REQUIRED ACTION: Could you set down the listing below exactly and omit its images?

DATASET EXCERPT:
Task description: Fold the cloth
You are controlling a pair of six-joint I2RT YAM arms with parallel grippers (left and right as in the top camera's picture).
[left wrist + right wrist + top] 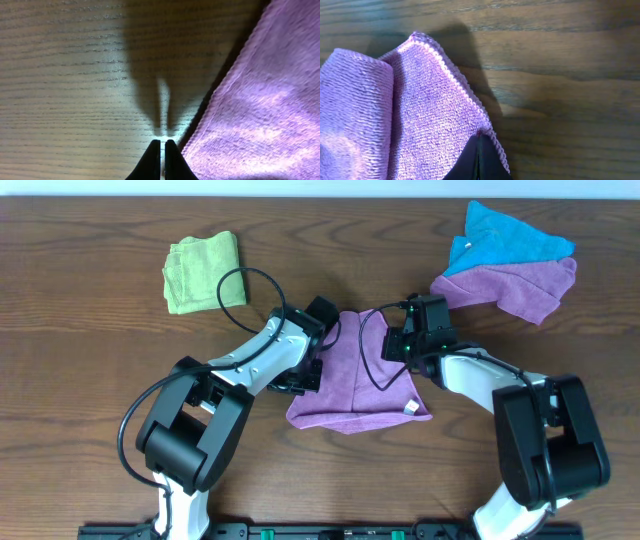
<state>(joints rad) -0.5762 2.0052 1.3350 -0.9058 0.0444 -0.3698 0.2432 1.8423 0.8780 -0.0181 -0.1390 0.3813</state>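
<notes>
Cloth (260,115) fills the right of my left wrist view, its hem just beside my left fingers (162,150), which are pressed together, empty, on bare desk (65,75). My right fingers (478,150), also pressed together, sit at the hem itself with cloth spreading up-left; whether they catch any of it I cannot tell. Overhead, it lies mid-frame between my arms, long axis top to bottom. I judge the right arm nearer.

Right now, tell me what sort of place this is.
Probably a robot test bench: a black-and-white left robot arm and its right twin reach over a dark wood-grain table, with a square magenta-purple microfibre cloth between them and a light green cloth aside.
</notes>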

ANSWER BOX:
Task description: Fold the cloth
You are controlling a pair of six-joint I2RT YAM arms with parallel grippers (left and right as in the top camera's picture).
[left wrist + right wrist + top] 
<state>(joints rad) -0.5762 2.0052 1.3350 -0.9058 0.0444 -0.3698 0.2432 1.8423 0.8780 -0.0181 -0.1390 0.3813</state>
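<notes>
Cloth (260,115) fills the right of my left wrist view, its hem just beside my left fingers (162,150), which are pressed together, empty, on bare desk (65,75). My right fingers (478,150), also pressed together, sit at the hem itself with cloth spreading up-left; whether they catch any of it I cannot tell. Overhead, it lies mid-frame between my arms, long axis top to bottom. I judge the right arm nearer.

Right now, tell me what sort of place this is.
Probably a robot test bench: a black-and-white left robot arm and its right twin reach over a dark wood-grain table, with a square magenta-purple microfibre cloth between them and a light green cloth aside.
</notes>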

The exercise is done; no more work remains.